2006 Philadelphia Annual Meeting (22–25 October 2006)

Paper No. 1
Presentation Time: 1:30 PM


ZYVOLOSKI, George, VRUGT, Jasper, WOLFSBERG, Andy and STAUFFER, Philip, EES-6, Los Alamos National Laboratory, MS T003, Los Alamos, NM 87545, gaz@lanl.gov

The calibration very large and complex groundwater models is becoming common as a means to help address issues of reliability and uncertainty. Models with many parameters might require thousands of model runs to achieve an acceptable calibration. In addition, larger basin scale models often take hours to run. Obviously, the efficiency of the calibration method can be crucial to practical calibration of these large models. Model-independent estimation packages such as PEST (Doherty, 2005) that are based on the Gauss-Newton-Levenberg-Marquardt (GNLM) method provide inverse modeling capabilities with considerable flexibility in choosing parameters and observations.
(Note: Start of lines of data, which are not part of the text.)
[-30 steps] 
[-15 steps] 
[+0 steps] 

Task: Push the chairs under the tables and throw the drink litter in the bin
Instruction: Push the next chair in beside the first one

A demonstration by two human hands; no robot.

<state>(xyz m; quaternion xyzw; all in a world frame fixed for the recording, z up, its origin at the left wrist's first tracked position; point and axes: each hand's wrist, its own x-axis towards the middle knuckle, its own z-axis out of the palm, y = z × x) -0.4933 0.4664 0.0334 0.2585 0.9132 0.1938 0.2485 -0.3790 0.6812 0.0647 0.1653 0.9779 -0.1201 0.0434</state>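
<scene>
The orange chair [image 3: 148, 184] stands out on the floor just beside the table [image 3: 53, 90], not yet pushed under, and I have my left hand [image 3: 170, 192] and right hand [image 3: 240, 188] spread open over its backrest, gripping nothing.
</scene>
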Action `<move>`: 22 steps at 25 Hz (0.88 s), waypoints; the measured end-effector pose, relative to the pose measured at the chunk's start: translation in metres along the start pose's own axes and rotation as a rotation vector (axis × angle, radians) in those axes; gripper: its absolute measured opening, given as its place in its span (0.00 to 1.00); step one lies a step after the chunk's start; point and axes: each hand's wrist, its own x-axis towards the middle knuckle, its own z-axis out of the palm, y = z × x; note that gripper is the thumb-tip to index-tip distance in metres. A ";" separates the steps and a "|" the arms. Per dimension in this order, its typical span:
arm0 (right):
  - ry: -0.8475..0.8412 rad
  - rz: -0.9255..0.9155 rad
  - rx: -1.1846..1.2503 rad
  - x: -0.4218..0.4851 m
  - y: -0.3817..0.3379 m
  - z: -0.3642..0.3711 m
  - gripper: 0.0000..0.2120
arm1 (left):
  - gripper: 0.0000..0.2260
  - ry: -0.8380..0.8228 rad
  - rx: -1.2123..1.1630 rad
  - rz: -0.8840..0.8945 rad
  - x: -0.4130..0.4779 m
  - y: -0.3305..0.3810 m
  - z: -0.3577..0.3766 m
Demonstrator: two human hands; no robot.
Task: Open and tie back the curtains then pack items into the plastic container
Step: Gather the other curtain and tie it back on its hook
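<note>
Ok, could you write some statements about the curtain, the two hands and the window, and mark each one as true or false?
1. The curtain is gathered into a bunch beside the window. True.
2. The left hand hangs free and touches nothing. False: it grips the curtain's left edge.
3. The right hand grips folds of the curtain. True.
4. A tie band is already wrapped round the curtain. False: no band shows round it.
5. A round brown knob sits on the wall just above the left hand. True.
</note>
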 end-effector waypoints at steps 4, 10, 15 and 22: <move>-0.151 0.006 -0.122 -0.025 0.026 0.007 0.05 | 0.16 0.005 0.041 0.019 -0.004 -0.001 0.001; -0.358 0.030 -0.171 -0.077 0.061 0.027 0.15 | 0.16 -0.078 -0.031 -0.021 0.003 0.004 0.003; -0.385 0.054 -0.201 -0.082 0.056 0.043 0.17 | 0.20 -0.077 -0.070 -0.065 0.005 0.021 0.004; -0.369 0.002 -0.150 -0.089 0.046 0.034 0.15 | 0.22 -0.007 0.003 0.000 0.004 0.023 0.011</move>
However, when dealing with highly nonlinear problems, they may converge to a local, rather than global minimum. Vrugt at al. (2003a, b, c) presented a global optimization algorithm, the improved Shuffled Complex Evolution Metropolis method (SCEM and MOSCEM), for single- and multi-objective calibration of hydrologic models. The SCEM algorithm is a general purpose optimization algorithm that uses adaptive Markov Chain Monte Carlo (MCMC) sampling to provide an efficient search of the parameter space. In this study, we compare the local and global methods on several different synthetic groundwater models ranging from a layered basin model to a complex unconfined model. Algorithms are compared on a basis of computational efficiency and robustness of the solution.